WORK INSTRUCTIONS: Among the entries below, one stretch runs from the line that contains "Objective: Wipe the" through the line that contains "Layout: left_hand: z". Repeat that stretch exactly, ends included, and only that.

Dataset entries:
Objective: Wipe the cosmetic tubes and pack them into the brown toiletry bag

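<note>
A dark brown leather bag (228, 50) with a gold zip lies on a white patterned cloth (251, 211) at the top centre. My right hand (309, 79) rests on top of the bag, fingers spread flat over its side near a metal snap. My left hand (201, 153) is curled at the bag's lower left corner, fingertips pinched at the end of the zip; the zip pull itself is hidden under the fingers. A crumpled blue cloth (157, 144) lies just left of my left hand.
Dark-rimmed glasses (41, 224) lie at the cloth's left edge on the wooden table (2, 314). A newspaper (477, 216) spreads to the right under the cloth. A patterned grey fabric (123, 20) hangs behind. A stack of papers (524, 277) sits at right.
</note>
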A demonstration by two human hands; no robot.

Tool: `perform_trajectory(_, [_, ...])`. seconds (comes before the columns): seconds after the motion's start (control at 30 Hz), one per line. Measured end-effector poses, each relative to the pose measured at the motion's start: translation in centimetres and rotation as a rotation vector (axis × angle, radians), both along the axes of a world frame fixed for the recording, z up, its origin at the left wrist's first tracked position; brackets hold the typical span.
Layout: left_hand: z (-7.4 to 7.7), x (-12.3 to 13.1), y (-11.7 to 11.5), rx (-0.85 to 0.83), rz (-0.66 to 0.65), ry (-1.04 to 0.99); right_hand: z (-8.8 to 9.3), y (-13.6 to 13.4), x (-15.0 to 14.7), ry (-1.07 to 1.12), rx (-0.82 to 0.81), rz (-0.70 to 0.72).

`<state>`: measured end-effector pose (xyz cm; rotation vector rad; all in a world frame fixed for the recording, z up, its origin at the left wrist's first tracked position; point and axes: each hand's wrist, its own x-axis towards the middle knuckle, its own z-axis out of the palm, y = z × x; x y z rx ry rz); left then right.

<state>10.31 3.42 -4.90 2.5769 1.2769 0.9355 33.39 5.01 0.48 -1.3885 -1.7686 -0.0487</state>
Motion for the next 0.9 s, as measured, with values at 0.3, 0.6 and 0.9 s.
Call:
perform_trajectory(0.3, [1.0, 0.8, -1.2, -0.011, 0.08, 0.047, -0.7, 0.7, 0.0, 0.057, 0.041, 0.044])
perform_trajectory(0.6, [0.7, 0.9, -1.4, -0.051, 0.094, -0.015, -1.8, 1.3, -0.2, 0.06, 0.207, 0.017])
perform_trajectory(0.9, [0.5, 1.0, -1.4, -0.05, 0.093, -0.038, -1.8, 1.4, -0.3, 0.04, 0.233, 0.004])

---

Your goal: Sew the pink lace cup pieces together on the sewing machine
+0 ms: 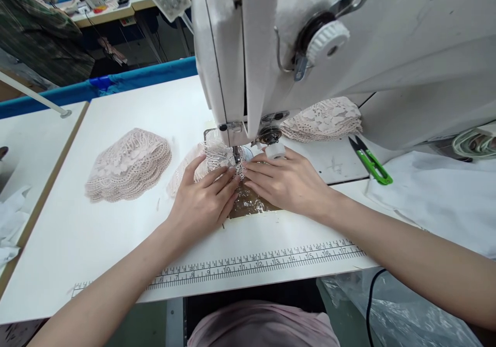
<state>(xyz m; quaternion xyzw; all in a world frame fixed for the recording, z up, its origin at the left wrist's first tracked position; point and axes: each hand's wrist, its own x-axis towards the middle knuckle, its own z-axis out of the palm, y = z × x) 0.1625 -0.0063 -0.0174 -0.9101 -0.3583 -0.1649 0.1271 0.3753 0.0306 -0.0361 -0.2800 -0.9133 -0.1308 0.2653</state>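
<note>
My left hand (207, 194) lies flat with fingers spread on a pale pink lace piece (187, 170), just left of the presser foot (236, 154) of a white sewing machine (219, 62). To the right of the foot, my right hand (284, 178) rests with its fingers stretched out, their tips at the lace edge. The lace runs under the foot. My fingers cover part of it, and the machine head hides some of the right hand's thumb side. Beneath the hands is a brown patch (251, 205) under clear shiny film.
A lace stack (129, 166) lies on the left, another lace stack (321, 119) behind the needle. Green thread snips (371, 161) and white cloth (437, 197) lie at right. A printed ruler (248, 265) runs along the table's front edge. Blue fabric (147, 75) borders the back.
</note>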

TASK OUTPUT:
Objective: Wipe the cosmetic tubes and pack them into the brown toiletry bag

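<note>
A dark brown leather bag (228, 50) with a gold zip lies on a white patterned cloth (251, 211) at the top centre. My right hand (309, 79) rests on top of the bag, fingers spread flat over its side near a metal snap. My left hand (201, 153) is curled at the bag's lower left corner, fingertips pinched at the end of the zip; the zip pull itself is hidden under the fingers. A crumpled blue cloth (157, 144) lies just left of my left hand.
Dark-rimmed glasses (41, 224) lie at the cloth's left edge on the wooden table (2, 314). A newspaper (477, 216) spreads to the right under the cloth. A patterned grey fabric (123, 20) hangs behind. A stack of papers (524, 277) sits at right.
</note>
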A demonstration by two human hands; no robot.

Tool: `perform_trajectory(_, [_, ...])`. seconds (comes before the columns): seconds after the motion's start (control at 30 Hz), one per line. Measured end-effector poses, each relative to the pose measured at the motion's start: translation in centimetres and rotation as a rotation vector (axis × angle, radians), both along the axes of a world frame fixed for the recording, z up, its origin at the left wrist's first tracked position; brackets hold the typical span.
Layout: left_hand: z (-7.4 to 7.7), x (-12.3 to 13.1), y (-11.7 to 11.5), rx (-0.85 to 0.83), rz (-0.66 to 0.65), ry (-1.04 to 0.99); right_hand: z (-8.8 to 9.3), y (-13.6 to 13.4), x (-15.0 to 14.7), ry (-1.07 to 1.12), rx (-0.82 to 0.81), rz (-0.70 to 0.72).

That completes the exercise.